Administrators at Prairie Vista Nursing Home in Holyoke, a town of about 1,900 people about 130 miles northeast of Denver, have worked double shifts to fill gaps left by retired nurses.

"We've tried just about everything: increased wages and signing bonuses. We've even recruited nurses from the Philippines," said Administrator Alice Tropf.

"It takes about 60 percent longer to fill openings in rural areas than in larger cities," said Dr. Jill Scott, associate director for nursing at University of Colorado at Denver School of Nursing.

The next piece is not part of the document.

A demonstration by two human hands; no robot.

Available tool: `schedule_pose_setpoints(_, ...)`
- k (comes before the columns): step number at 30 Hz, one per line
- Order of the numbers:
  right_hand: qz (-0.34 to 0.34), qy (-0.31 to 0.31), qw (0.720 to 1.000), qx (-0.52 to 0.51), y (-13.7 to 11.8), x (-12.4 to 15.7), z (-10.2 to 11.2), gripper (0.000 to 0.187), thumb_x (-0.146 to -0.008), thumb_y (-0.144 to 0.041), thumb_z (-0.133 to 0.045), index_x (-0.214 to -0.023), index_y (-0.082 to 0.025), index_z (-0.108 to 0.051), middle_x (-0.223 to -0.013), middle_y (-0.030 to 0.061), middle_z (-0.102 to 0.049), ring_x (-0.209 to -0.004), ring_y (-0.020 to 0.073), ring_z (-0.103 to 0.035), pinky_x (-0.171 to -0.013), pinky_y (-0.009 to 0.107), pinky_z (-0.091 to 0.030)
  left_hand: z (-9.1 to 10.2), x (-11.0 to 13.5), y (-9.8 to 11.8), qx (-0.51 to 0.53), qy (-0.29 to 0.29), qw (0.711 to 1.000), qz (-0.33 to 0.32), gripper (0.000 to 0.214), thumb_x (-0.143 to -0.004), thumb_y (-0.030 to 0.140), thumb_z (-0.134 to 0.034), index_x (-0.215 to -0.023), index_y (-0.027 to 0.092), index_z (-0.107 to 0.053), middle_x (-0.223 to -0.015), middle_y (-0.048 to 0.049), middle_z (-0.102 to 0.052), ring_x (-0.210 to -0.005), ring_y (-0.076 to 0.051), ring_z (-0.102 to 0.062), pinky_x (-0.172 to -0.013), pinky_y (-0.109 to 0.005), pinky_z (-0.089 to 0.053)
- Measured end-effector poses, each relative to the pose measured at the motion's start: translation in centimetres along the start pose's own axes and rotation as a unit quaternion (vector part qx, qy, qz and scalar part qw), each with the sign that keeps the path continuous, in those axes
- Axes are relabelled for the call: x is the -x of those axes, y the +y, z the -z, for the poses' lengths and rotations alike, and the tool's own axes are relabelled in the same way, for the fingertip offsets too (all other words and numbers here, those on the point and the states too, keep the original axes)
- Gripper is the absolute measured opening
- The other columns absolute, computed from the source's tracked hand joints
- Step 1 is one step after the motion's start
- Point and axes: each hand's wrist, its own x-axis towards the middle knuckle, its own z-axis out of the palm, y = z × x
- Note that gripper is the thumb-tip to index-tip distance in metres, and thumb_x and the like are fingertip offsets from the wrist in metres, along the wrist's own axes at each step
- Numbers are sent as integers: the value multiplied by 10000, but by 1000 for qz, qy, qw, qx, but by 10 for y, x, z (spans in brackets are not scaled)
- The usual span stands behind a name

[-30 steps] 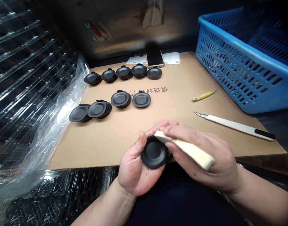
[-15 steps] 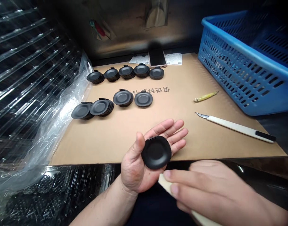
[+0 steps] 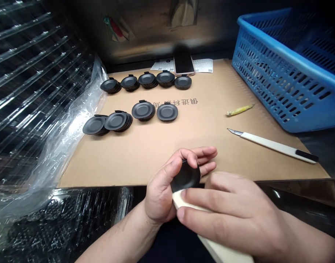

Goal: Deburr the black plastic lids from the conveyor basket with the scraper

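My left hand [image 3: 164, 186] curls around a round black disc part [image 3: 187, 176], thumb over its top edge, just above the near edge of the cardboard sheet [image 3: 145, 153]. A cream-white block [image 3: 208, 241] is gripped in my right hand [image 3: 235, 215], and its tip presses against the lower rim of the disc. Most of the block is hidden under my fingers.
Stacks of the same black discs sit in two rows, a far row [image 3: 147, 80] and a nearer row [image 3: 129, 118]. A white craft knife [image 3: 274, 146], a yellow tool [image 3: 238, 110], a phone [image 3: 184, 64], a blue basket [image 3: 288, 69] at right, and clear plastic trays [image 3: 33, 91] at left surround them.
The block left the disc's top, dropped below my left palm, and now touches the disc's lower rim. My left fingers went from flat open to curled round the disc.
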Motion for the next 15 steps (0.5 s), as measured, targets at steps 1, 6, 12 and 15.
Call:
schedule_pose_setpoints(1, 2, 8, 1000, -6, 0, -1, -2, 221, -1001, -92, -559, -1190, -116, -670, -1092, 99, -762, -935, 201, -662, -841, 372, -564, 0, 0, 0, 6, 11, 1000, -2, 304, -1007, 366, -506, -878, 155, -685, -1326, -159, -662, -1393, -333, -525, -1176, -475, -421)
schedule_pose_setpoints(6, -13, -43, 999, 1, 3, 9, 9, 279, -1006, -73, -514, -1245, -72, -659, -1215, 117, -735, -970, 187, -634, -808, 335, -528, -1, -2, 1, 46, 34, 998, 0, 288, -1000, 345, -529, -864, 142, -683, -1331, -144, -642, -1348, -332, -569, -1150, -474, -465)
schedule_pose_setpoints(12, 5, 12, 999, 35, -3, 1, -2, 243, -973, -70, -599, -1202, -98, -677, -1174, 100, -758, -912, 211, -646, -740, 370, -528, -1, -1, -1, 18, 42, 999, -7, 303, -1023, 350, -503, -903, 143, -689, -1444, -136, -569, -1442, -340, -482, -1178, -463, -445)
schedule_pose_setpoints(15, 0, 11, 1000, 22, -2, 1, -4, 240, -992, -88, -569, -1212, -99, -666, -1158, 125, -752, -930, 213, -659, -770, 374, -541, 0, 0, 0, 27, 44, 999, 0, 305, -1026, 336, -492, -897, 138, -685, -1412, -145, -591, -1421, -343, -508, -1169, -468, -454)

"We need to get students from the rural areas to go back after they graduate from nursing school," she said.

One way to encourage nurses is to offer scholarships for nursing school, having new nurses work off their debts in rural communities or offer classes online so they can study at home, Scott said.

Rural communities also should just offer more benefits, such as more vacation time and shorter shifts, she said. Many nurses work 12 hours a day.

Targeting males and minorities may also help. More than 90 percent of nurses are female and white, Scott said.

Gov. Bill Owens appointed a panel in July to evaluate the nursing shortage in nursing homes.

Arlene Miles, executive director of the Colorado Health Care Association and chairwoman of the panel, said it is expanding Owens' charge beyond nursing homes to the nursing shortage in physicians' offices and hospitals, and even in dentists' offices.

"Trying to solve one side of the issue is like squeezing a balloon. Something else will pop up here and there," she said.

Some think the panel does not represent rural areas well. Of 22 members, one representative of a national nursing home corporation will speak for both urban and rural nursing.

"I don't mean this critically, but they are not living the need," Kier said. "They are not out here witnessing how difficult it is."

Though Owens' panel will not focus on rural nursing shortages, Miles said rural nurses' concerns are very important.

"We hope people will bring us information so that we can address the issues and attempt to solve the problem everywhere," she said.

The panel will deliver its suggestions to the governor in November.

"We cannot ignore the rural problem," Miles said. "We also can't create a solution for a city like Denver and think it can be blueprinted for a rural community. That is going to be large piece of the puzzle for us."